Capita così che, nel dopo partita di Lazio-Chievo, un Lotito contrariato dalla contestazione dei tifosi si sia lasciato andare ai microfoni di Mediaset Premium alla seguente frase: “Siccome ho studiato Dante nel ‘300, tutti non lo ricordano, forse non l’hanno studiato: non ti curar di loro ma guarda e passa”.
Il primo erroraccio perdoniamolo, perché magari è frutto della foga oratoria. Altrimenti si dovrebbe capire che nel 1300 Claudio Lotito abbia cominciato a studiare Dante: non lo facevamo così anziano. Andiamo al dunque: Lotito – che ha studiato Dante a differenza degli altri – ci fa sapere che il Poeta diceva: non ti curar di loro ma guarda e passa. Davvero? E dove di grazia il presidente avrebbe studiato una cosa simile? Al liceo? In questo caso sarebbe stato necessario licenziare il professore. Sul Bignami? Dal vicino di casa? Da Francesco Totti? a Formello?
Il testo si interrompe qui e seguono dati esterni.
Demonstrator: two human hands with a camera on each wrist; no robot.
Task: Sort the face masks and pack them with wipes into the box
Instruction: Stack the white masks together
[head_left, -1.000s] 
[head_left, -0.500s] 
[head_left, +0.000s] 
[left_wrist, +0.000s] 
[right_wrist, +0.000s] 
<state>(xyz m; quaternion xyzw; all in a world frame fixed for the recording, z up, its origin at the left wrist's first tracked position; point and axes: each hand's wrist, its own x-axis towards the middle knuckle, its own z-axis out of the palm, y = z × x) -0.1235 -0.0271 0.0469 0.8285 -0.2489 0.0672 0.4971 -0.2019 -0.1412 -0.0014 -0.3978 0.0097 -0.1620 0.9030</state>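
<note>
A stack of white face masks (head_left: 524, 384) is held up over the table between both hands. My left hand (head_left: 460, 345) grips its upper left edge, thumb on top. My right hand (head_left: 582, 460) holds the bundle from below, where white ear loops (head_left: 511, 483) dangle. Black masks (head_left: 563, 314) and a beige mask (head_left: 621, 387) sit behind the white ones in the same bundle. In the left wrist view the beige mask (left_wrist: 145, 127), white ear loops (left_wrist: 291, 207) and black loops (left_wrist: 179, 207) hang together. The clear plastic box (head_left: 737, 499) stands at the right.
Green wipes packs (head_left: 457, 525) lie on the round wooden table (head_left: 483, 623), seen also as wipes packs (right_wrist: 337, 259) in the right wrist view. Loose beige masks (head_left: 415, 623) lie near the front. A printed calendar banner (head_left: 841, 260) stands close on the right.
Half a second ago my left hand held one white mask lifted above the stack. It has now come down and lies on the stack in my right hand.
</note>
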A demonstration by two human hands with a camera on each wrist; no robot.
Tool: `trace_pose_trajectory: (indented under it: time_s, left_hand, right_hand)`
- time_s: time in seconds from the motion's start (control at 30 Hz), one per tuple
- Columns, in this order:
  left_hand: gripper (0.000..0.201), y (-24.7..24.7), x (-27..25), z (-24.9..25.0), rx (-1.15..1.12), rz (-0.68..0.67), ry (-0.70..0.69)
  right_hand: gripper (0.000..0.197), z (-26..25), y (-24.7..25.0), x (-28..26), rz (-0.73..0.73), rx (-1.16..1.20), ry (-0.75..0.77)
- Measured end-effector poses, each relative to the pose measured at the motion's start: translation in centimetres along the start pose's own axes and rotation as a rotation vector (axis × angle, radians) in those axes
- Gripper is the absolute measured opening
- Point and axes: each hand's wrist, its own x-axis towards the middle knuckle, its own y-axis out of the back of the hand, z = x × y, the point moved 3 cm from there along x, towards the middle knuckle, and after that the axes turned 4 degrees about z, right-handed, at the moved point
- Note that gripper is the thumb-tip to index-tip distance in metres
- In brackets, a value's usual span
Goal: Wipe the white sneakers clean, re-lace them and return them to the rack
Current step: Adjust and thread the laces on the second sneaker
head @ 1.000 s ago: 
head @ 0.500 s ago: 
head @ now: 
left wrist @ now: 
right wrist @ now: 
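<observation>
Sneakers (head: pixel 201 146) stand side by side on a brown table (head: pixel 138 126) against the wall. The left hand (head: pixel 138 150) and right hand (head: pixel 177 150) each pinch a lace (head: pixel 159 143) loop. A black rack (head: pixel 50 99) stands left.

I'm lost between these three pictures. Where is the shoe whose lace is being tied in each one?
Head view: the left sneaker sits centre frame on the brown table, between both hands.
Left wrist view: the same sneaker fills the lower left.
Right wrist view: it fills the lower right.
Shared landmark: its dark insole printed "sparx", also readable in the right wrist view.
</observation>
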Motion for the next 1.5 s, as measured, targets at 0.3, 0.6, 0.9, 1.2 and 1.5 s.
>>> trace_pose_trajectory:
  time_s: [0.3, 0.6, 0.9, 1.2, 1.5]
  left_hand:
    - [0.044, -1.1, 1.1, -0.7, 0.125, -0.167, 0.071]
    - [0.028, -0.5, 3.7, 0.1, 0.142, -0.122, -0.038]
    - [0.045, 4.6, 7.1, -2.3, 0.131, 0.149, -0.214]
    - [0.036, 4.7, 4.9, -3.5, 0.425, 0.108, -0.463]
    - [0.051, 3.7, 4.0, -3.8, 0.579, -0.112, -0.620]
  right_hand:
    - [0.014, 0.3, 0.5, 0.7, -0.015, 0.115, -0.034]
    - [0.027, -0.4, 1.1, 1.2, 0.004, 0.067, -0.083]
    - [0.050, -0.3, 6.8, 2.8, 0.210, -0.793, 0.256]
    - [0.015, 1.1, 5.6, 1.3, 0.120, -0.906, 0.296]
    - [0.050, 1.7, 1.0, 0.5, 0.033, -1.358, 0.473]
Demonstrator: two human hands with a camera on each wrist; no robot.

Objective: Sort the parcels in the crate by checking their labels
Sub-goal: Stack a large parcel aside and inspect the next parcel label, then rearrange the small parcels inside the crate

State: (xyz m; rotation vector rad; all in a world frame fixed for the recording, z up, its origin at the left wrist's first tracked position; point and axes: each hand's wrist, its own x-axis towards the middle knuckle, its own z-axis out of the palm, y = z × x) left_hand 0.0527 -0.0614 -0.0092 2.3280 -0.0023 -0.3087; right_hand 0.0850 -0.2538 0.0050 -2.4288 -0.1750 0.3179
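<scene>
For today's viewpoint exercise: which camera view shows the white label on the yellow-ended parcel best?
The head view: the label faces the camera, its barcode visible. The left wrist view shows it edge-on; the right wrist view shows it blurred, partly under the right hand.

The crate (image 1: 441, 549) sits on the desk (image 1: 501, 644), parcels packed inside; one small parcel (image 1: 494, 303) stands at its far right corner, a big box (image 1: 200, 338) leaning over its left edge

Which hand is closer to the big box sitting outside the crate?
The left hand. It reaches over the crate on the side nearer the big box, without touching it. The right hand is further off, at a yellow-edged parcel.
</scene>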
Domande legittime, perché se Lotito si riferiva al canto III dell’inferno e, segnatamente al verso 51, avrebbe dovuto sapere che la citazione è:
Fama di loro il mondo esser non lassa;
misericordia e giustizia li sdegna:non ragioniam di lor, ma guarda e passa
Non ragioniam di lor. Lor e non loro (questioni di metrica, questa sconosciuta…). Non ragioniam invece di Non ti curar. Chi ha studiato Dante lo sa. E lo dovrebbe sapere soprattutto chi fa sfoggio di euridizione, sottolineando come lui – a differenza di altri – abbia studiato.
Non ti curar di lor ma guarda e passa, quindi, non c’è nella Divina Commedia. Ma è solo un modo di dire derivato dalla Commedia. Un simil-dante maccheronico; un Dante orecchiato, storpiato, contaminato, deturpato. Ma non il Dante di chi ha studiato, che è un’altra cosa.
La morale di questa storia? La lasciamo a Dante, ma quello vero:
Or chi tu se’, che vuo’ sedere a scranna per giudicar di lungi mille miglia con la veduta corta d’una spanna?